ClawStaff

Letta Alternative

The managed alternative to building a memory-native agent runtime

Skip the memory-native agent runtime. ClawStaff gives your AI agents scoped memory as a platform property, with no self-editing memory blocks to configure, no agent server to host, no memory architecture to design.

· David Schemm

Memory without a runtime to manage

Letta (formerly MemGPT) gives you an agent runtime where agents manage their own memory through self-editing memory blocks (core memory, archival memory, recall memory). It is architecturally interesting and gives developers deep control. It also means running and maintaining the Letta server, designing memory block schemas, and debugging agent self-editing behavior. ClawStaff agents have memory because they run inside scoped org containers. No memory blocks to configure.

Deploy agents, not agent servers

Running Letta means hosting the Letta server, managing its API, configuring agent memory schemas, and maintaining the infrastructure that keeps agents running. ClawStaff handles all of that. You define what your AI coworker does, set its scope, and deploy. The platform manages the runtime, memory, and isolation.

Organizational scoping instead of per-agent memory design

ClawStaff's three-tier access model (private, team, and organization) controls both agent access and knowledge boundaries automatically. With Letta, each agent has its own memory blocks that you design. Sharing context across agents or scoping memory to teams means building coordination logic between separate agent instances.

Team-friendly, not developer-only

Letta is built for developers who want to design agent memory architectures. ClawStaff is built for teams that want AI coworkers that remember context. Anyone on your team can deploy and manage a Claw through the dashboard. You do not need an engineer available to adjust memory block schemas or debug self-editing behavior.

Multi-agent orchestration built in

ClawStaff includes multi-agent orchestration within your org container. Agents within the same scope share context and coordinate naturally. In Letta, each agent is a separate server-side entity with its own memory. Orchestrating multiple agents means building the coordination layer, deciding which agents talk to each other and how memory flows between them.

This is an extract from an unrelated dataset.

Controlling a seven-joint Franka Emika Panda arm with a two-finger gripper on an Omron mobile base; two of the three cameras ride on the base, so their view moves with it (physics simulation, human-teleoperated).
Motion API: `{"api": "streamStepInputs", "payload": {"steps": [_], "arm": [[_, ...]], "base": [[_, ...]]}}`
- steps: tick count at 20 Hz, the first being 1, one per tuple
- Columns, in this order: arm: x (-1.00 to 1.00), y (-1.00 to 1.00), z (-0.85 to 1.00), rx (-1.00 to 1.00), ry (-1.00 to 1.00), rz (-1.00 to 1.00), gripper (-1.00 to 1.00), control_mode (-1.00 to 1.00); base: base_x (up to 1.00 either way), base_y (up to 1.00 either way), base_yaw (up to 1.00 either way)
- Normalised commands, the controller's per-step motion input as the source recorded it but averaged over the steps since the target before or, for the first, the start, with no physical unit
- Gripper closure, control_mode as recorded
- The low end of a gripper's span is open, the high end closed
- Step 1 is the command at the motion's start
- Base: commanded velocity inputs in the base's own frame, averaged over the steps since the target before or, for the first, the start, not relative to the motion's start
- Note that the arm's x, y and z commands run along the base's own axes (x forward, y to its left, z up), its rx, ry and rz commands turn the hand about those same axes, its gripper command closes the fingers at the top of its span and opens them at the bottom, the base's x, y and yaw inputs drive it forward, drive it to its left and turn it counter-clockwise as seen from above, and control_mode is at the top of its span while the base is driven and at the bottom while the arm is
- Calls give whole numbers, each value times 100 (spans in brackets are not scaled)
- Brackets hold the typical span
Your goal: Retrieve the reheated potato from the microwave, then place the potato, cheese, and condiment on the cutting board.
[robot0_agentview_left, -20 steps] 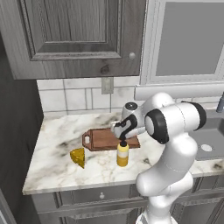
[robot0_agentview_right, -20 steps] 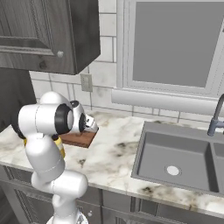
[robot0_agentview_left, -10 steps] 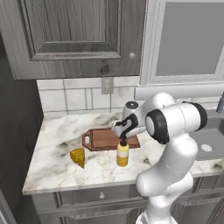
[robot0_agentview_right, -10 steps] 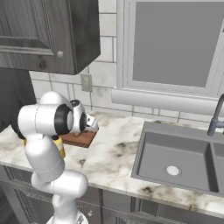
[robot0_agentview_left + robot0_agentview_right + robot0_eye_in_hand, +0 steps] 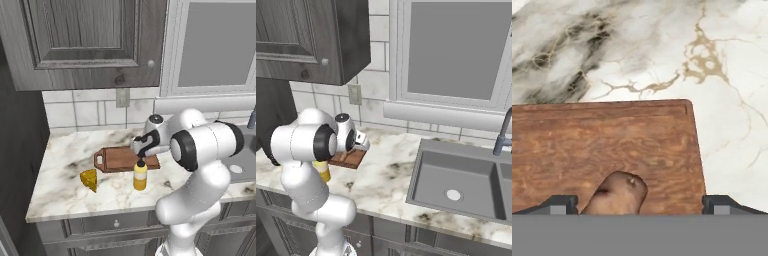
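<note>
Spreading wide since a second ago, the gripper [image 5: 639, 206] has let go of the potato [image 5: 616, 195], which lies low centre on the cutting board [image 5: 602, 145]. Cheese [image 5: 89, 179] and condiment bottle [image 5: 140, 175] wait on the counter at centre.

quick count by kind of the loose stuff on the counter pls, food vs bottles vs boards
food: 2, the potato and the cheese
bottles: 1, the condiment
boards: 1, the cutting board
total: 4
</note>
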Motion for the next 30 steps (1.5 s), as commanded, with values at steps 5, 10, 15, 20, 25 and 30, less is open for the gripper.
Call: {"api": "streamStepInputs", "payload": {"steps": [5,10,15,20,25,30], "arm": [[-13,-4,29,2,0,5,-100,-100],[-22,-2,46,1,2,6,-100,-100],[-48,-4,31,1,3,5,-100,-100],[-53,-3,22,3,8,7,-100,-100],[-41,-2,33,2,17,7,-100,-100],[-46,0,32,1,6,14,-100,-100]], "base": [[0,0,0],[0,0,0],[0,0,0],[0,0,0],[0,0,0],[0,0,0]]}}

Predictable pricing, memory included

Letta Cloud uses usage-based pricing tied to agent interactions and memory operations. Self-hosting means infrastructure costs plus engineering time. ClawStaff charges a flat monthly rate per agent ($59/mo for 2, $179/mo for 10, $479/mo for 50). Memory and orchestration are included in every plan.

Migration Path

  1. 1 Audit your existing Letta agents: document each agent's role, its memory block configuration (core, archival, recall), and what self-editing patterns it relies on
  2. 2 Sign up for ClawStaff and create your organization
  3. 3 Map each Letta agent to a Claw with the appropriate scope (private, team, or organization)
  4. 4 Connect your tools (Slack, GitHub, Notion, etc.) through ClawStaff's integrations
  5. 5 Deploy your Claws and verify that context persistence and cross-agent coordination meet your workflow needs
  6. 6 Decommission your Letta server infrastructure once your team confirms parity

Why teams look beyond Letta

Letta, originally known as MemGPT, introduced a genuinely novel idea: let agents manage their own memory. Instead of external memory APIs, Letta agents have self-editing memory blocks: core memory for always-available context, archival memory for long-term storage, recall memory for conversation history. The agent decides what to remember, what to forget, and how to organize its own context.

It is an elegant architecture for building agents that evolve over time. It also requires significant investment to run. Letta is an agent runtime: you host the server, design memory block schemas for each agent, and manage the infrastructure that keeps agents and their memory operational. When agents self-edit their memory incorrectly, you debug the behavior. When you need multiple agents sharing context, you build the coordination.

The pattern we see: a team deploys Letta because the memory architecture is compelling. It works, and agents that manage their own context do feel more capable. Then the team needs to scope memory across departments. Then they need agents to share relevant context within those scopes. Then they need someone monitoring agent self-editing to catch when a Letta agent overwrites important context with something less useful. The agent runtime becomes an ongoing project with its own operational demands.

What ClawStaff handles differently

Memory without memory architecture. ClawStaff agents run inside your org’s ClawCage container. Context persists within that container automatically. There are no memory blocks to design, no self-editing behavior to monitor, no archival vs. recall distinction to configure. Memory is a property of the platform, not a feature of the agent.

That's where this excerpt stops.